La Suprema Corte annulla il decreto del tribunale di Venezia che rigetta la richiesta di protezione internazionale rilevando che, ai fini del riconoscimento della protezione umanitaria, assume importanza il fatto che il richiedente sia affetto da disturbo post-traumatico da stress a causa delle sevizie subite nel paese di transito.


Nel caso di specie un richiedente asilo proveniente dal Ghana, afferma di aver lasciato il Paese di origine in quanto perseguitato perché era stato arrestato nell’ambito di una vicenda di utilizzo di macchinari illegali nella propria attività di estrattore d’oro. Una volta giunto sul territorio nazionale dichiarava di aver subito violenze e soprusi debitamente documentati da una consulenza allegata al ricorso di primo grado.

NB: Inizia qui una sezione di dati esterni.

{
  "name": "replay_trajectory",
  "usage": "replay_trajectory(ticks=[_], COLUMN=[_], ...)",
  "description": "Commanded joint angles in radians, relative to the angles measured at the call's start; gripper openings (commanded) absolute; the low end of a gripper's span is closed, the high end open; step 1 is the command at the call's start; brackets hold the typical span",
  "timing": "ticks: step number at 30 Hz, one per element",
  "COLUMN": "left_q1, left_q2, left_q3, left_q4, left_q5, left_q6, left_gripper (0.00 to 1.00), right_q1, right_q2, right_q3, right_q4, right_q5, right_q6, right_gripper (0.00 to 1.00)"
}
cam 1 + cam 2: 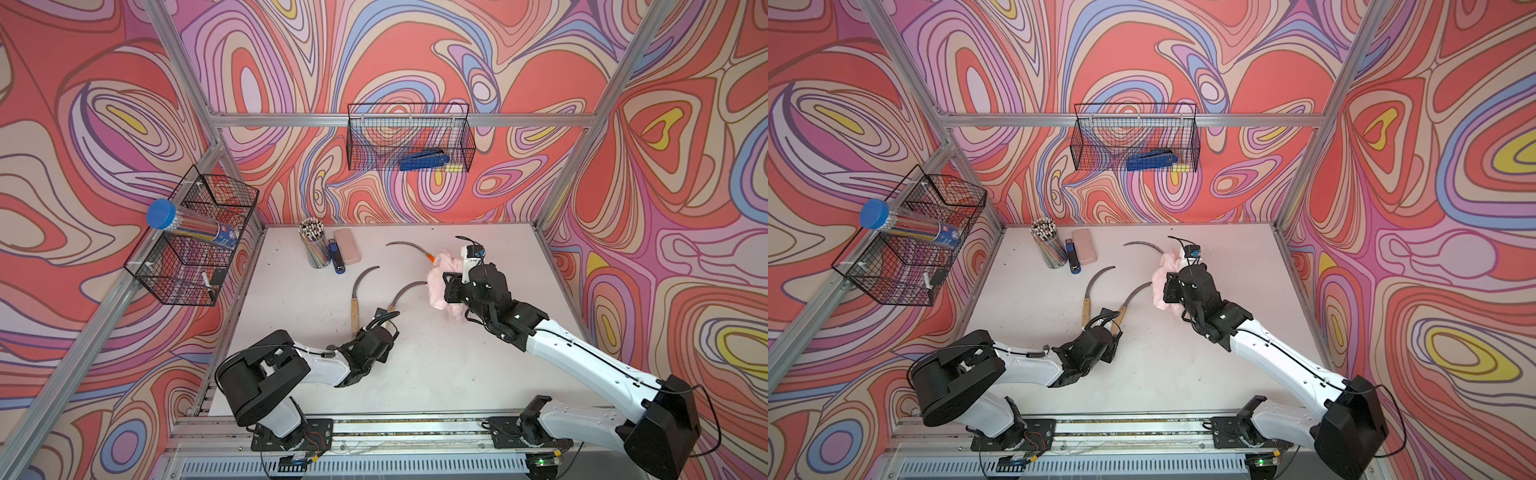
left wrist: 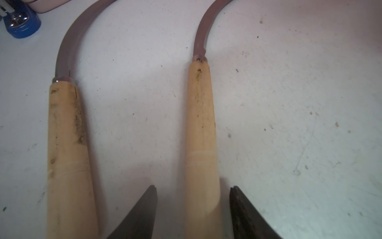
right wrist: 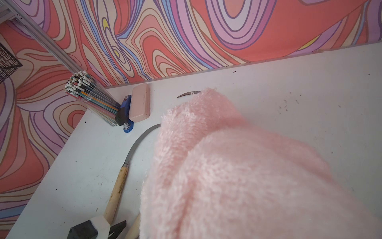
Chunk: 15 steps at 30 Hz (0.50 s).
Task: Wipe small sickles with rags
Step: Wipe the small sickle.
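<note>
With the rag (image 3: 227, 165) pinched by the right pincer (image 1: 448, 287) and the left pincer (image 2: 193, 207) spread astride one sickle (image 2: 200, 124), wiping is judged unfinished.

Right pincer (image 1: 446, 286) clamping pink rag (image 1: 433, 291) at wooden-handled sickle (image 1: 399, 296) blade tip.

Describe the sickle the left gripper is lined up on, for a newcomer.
On the table, two wooden-handled sickles lie side by side at the left gripper. Yours is the sickle nearer the pink rag, handle between the open fingers; the other sickle lies outside them.
</note>
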<state>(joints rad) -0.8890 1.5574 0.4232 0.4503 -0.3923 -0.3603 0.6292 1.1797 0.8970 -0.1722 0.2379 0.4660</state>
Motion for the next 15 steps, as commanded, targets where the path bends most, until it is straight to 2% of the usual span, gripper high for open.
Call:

L’ordinanza del giudice di legittimità evidenzia che il disturbo post-traumatico da stress, a causa di quanto vissuto in Libia, è elemento di vulnerabilità rilevante ai fini del riconoscimento della protezione umanitaria. Ribadisce poi la Suprema Corte l’orientamento già più volte espresso (ex multis, Cass. SSUU 24413/2021) circa il giudizio di comparazione tra le condizioni di vita raggiunte in Italia e le condizioni nelle quali il richiedente si troverebbe ove rimpatriato, giudizio la cui rilevanza potrebbe essere più attenuata in presenza dell’accertato disturbo post-traumatico. “In tema di protezione umanitaria, ove il richiedente deduca, a sostegno della sua condizione di vulnerabilità, di essere affetto da disturbo post-traumatico da stress a causa delle sevizie subite nel paese di transito, il giudice, ove la peculiare condizione allegata sia accertata, deve specificamente valutarne l’incidenza, ben potendo, la valutazione comparativa tra la condizione soggettiva ed oggettiva in cui lo straniero si troverebbe nel paese di provenienza ed il livello di integrazione raggiunto in Italia, porsi giuridicamente in termini attenuati, quando non recessivi, di fronte ad un evento in grado di incidere, di per sé solo, per il forte grado di traumaticità, sulla condizione di vulnerabilità della persona(Cass. 8990/2021)”.